Many millions starving.
If human beings survive the next one hundred years, if we overcome the multiple tyrannies that afflict us, it is likely that future generations will look back on our age with disbelief.
They will wonder how our species got entrapped in a system that mistook economics and pursuit of ‘profit’ for life and well-being …?
Why we tolerated a system where the essential necessities of life - food - could only be purchased for money?
They will marvel that money was made central to being and that if you were poor or middle-class money could only be acquired from labour.
If there was no work, people suffered and starved.
To find work they risked their lives, joined foreign armies or attempted perilous sea and land crossings.
Many died lonely and painful deaths.
The funny thing was that even when four hundred million people worldwide had no work, they stuck to this system. It was called capitalism.
Another world was possible
What will amaze our descendants most is that we had knowledge of alternative, fairer, less destructive ways of organising human society.
For example, in April 2026, the UN Special Rapporteur on Extreme Poverty and Human Rights, released the Roadmap on Eradicating Poverty Beyond Growth. The Roadmap explores a total of 80 measures that can both reduce poverty and inequalities and ensure we remain within planetary boundaries.
The Roadmap consolidates solution-oriented ideas that have been surfaced by people like Kate Raworth with her groundbreaking concept of Doughnut Economics, as well as work that has been done on ‘well-being economics’ by the Wellbeing Economy Alliance.
It comes at a time when there has been a small explosion of interest in alternative economics: such as the Global Fund for a New Economy; the Emerging Political Economies Network; the New Economics Foundation; the New Economy Hub.
Ideas of another world are emerging.
In local communities and in some cities they are already in practice.
The problem is that death-capitalism (“Todkapitalismus”) is a parasite that will not die quietly.
Our descendants will see that what humans lacked was power to implement these alternatives.

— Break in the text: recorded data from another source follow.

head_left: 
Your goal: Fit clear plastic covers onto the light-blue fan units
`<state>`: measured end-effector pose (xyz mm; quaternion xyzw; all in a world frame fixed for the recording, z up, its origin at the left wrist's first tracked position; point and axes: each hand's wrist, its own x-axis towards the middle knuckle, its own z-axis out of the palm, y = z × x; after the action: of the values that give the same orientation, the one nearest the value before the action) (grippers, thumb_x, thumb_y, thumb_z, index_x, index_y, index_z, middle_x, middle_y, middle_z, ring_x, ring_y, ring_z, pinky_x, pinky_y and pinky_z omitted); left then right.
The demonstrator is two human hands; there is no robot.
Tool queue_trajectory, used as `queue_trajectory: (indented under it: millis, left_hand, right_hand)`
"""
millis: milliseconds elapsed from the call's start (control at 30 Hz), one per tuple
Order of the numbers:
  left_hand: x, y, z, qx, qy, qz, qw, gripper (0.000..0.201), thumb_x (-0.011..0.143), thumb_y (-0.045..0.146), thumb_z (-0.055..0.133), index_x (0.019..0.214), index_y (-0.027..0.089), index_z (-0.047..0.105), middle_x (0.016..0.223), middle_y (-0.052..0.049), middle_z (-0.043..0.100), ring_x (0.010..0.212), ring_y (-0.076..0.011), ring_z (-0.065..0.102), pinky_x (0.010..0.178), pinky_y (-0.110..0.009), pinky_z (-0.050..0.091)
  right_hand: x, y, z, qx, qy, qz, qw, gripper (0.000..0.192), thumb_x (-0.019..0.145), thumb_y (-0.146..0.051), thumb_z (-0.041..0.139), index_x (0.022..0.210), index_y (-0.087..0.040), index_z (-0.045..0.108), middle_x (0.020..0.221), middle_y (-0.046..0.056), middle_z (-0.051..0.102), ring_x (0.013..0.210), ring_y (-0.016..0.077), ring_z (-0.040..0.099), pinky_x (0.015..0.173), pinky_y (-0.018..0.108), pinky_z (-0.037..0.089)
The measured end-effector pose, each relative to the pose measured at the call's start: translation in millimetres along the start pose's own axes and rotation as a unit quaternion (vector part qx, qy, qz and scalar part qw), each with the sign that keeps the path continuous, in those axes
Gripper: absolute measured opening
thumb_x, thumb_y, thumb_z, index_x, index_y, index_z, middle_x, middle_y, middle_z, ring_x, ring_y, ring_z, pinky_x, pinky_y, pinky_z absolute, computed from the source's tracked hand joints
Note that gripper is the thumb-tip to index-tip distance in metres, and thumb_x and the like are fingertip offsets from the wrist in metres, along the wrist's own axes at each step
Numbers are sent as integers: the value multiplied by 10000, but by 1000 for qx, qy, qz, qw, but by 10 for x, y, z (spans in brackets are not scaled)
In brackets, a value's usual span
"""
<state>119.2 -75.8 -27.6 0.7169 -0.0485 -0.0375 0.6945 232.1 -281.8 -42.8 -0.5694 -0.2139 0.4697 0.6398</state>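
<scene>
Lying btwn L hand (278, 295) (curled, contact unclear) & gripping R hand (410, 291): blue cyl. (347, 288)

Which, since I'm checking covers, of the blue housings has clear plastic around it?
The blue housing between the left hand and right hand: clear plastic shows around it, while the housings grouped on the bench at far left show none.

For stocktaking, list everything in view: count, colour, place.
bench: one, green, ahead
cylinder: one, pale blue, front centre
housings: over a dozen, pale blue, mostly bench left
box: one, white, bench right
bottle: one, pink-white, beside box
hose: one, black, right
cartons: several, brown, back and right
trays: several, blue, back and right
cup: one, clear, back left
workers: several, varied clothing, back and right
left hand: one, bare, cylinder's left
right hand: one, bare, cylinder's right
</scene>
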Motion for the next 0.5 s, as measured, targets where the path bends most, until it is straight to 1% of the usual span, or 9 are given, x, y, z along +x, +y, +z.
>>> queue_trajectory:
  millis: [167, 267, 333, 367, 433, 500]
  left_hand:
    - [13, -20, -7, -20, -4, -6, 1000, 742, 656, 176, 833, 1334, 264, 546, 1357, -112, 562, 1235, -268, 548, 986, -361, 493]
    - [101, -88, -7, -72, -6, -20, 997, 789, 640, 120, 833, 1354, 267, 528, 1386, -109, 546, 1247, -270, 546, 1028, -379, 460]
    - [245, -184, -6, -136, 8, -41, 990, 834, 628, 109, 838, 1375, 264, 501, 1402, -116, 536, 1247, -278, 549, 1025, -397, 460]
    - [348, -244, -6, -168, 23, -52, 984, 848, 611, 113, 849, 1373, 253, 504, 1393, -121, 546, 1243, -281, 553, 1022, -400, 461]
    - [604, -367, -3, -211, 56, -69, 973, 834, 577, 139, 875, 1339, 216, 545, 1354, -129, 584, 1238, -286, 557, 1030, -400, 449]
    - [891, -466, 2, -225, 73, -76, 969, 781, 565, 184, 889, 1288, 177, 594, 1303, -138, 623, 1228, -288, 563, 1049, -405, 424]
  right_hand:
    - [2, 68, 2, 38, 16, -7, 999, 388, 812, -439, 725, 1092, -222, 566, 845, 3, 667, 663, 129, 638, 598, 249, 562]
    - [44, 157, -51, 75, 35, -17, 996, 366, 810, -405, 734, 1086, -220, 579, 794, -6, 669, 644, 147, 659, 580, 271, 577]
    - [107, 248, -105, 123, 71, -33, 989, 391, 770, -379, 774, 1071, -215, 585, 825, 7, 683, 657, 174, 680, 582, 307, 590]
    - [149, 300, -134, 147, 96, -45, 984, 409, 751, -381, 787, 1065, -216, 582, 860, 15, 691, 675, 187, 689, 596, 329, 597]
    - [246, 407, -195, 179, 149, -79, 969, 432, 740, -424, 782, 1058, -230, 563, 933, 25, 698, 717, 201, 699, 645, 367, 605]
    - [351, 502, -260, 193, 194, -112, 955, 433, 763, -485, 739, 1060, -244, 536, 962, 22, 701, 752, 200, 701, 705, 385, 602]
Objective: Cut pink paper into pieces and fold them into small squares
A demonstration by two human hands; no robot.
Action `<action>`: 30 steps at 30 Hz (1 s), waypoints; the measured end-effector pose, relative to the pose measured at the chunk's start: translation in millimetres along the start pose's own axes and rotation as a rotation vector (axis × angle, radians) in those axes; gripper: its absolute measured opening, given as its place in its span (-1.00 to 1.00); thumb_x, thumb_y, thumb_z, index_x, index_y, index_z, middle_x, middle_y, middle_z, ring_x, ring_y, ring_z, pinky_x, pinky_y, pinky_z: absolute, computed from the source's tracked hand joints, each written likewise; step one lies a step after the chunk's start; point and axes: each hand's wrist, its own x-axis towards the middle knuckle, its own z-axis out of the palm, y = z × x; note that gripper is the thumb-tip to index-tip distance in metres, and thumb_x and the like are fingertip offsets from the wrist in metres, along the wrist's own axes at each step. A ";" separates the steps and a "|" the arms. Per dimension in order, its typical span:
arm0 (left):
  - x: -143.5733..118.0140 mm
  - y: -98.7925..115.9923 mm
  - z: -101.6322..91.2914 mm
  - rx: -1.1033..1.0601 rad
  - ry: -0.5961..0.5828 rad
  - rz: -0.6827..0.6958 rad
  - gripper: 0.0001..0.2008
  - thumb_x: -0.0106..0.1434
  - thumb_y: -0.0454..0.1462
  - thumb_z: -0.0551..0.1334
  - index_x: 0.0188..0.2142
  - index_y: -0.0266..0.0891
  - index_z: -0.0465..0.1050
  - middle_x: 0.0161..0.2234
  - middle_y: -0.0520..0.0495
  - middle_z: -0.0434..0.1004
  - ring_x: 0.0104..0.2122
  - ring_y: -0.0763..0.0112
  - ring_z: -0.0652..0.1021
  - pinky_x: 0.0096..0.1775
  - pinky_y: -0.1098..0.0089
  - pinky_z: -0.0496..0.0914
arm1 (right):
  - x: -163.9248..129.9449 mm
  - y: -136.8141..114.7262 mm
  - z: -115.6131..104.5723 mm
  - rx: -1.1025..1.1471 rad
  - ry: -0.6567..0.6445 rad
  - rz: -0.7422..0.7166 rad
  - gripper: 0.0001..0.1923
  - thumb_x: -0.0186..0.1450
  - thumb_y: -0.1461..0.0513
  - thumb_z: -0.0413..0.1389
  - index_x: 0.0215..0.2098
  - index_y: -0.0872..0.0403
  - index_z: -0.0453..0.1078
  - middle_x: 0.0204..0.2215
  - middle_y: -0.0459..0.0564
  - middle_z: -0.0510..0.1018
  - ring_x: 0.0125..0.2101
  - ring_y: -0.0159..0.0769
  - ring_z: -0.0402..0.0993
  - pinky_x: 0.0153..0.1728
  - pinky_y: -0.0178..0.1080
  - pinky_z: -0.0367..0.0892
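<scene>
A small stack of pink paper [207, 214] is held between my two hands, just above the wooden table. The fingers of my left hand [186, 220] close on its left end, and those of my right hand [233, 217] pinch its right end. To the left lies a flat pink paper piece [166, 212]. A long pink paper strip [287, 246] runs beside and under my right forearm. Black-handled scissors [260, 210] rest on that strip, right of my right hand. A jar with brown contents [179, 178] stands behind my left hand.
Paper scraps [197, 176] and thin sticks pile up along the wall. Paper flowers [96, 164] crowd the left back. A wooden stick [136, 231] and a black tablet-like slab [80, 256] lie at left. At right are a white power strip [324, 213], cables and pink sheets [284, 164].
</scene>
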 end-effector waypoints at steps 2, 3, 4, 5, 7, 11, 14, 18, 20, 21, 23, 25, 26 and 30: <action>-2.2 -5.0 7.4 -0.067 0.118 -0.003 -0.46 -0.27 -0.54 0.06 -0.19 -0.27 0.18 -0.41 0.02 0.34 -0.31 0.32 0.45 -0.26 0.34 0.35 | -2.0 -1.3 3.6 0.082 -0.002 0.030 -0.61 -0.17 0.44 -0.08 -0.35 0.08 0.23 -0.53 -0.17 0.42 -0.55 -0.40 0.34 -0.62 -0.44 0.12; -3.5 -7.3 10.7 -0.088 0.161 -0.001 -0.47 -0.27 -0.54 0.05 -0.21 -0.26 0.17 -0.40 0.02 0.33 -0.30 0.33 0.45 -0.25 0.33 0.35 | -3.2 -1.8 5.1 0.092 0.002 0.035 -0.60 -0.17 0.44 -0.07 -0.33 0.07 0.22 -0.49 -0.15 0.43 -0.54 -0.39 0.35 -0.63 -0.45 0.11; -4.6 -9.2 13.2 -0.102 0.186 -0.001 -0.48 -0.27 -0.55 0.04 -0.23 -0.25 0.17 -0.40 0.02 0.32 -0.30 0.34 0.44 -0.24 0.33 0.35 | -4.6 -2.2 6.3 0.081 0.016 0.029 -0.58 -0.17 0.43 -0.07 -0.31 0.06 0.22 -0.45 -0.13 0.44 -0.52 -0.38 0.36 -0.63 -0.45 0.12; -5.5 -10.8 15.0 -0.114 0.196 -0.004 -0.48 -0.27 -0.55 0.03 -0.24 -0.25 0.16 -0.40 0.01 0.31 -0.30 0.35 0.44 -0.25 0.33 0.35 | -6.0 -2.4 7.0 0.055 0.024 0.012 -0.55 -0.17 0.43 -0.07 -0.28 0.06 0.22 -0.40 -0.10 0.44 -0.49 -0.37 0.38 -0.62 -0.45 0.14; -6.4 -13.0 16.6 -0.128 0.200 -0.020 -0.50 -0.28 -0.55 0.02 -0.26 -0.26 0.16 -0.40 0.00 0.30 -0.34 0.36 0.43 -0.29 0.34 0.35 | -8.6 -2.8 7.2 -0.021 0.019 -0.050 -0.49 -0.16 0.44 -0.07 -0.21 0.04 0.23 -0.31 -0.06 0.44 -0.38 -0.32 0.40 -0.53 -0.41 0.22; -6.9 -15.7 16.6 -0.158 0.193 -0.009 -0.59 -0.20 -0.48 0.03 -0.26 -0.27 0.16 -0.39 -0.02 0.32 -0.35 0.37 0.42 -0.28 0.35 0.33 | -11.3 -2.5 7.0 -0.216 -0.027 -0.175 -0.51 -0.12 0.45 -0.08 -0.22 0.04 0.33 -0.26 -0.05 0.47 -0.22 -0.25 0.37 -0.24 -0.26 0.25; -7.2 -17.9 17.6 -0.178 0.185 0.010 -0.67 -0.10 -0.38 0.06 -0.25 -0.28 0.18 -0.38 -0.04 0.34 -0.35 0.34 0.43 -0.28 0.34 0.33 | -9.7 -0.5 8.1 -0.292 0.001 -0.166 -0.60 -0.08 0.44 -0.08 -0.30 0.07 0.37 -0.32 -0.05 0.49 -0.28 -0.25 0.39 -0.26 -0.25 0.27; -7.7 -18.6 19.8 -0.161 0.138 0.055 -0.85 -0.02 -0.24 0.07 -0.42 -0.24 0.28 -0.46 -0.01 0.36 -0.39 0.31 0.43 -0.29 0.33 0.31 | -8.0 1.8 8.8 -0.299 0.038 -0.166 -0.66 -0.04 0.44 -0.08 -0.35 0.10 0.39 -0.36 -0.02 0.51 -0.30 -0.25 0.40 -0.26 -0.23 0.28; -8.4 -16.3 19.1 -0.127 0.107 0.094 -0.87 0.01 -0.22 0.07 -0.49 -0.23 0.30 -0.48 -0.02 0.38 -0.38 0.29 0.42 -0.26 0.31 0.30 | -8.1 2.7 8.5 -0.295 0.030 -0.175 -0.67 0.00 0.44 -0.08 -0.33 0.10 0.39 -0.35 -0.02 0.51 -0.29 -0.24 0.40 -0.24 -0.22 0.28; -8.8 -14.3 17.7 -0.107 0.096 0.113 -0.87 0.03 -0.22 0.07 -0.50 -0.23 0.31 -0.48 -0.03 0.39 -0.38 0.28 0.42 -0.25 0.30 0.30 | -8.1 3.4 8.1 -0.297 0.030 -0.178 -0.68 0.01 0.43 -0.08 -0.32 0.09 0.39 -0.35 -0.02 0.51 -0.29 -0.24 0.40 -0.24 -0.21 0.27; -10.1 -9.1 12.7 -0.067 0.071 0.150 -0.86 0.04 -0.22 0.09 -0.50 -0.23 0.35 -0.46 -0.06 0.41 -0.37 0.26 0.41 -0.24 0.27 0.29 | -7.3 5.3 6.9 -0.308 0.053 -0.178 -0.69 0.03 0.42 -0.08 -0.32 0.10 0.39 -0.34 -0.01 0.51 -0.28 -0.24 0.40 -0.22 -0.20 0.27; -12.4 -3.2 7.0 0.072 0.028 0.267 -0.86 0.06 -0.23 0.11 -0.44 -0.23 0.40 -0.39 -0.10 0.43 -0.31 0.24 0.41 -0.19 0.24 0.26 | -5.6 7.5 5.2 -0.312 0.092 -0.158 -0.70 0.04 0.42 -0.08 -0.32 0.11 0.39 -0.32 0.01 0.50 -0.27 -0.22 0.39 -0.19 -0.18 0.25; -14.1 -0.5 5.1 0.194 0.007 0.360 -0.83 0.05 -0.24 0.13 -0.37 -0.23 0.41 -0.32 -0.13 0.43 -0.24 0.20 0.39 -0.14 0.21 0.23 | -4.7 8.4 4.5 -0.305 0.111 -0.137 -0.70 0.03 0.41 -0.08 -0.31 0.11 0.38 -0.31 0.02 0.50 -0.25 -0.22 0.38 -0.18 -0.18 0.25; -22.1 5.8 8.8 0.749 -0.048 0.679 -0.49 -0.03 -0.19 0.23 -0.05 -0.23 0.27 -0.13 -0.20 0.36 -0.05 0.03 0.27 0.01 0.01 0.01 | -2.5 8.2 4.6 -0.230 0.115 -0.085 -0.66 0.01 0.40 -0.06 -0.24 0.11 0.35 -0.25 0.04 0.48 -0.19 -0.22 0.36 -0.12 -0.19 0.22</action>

It’s to power that I now turn.
Democracy Watch
The media is fixated on Trump.
It’s understandable. Trumpism is a paradox: a grand comedic farce, anarchy wrapped in enigma, but with existential consequences.
But while we are hoodwinked by the terminal tomfoolery of a dementia-stricken idiot, democracy and people’s power is being stolen in other parts of the world.
In India, the fascist Narendra Modi is consolidating power and turning India into a one party state. Removing 12% of voters from the electoral role in West Bengal – read: SIR in West Bengal: How exclusion of nine million voters could shape state politics – helped the Bharatiya Janata Party (BJP) to a ‘historic victory’.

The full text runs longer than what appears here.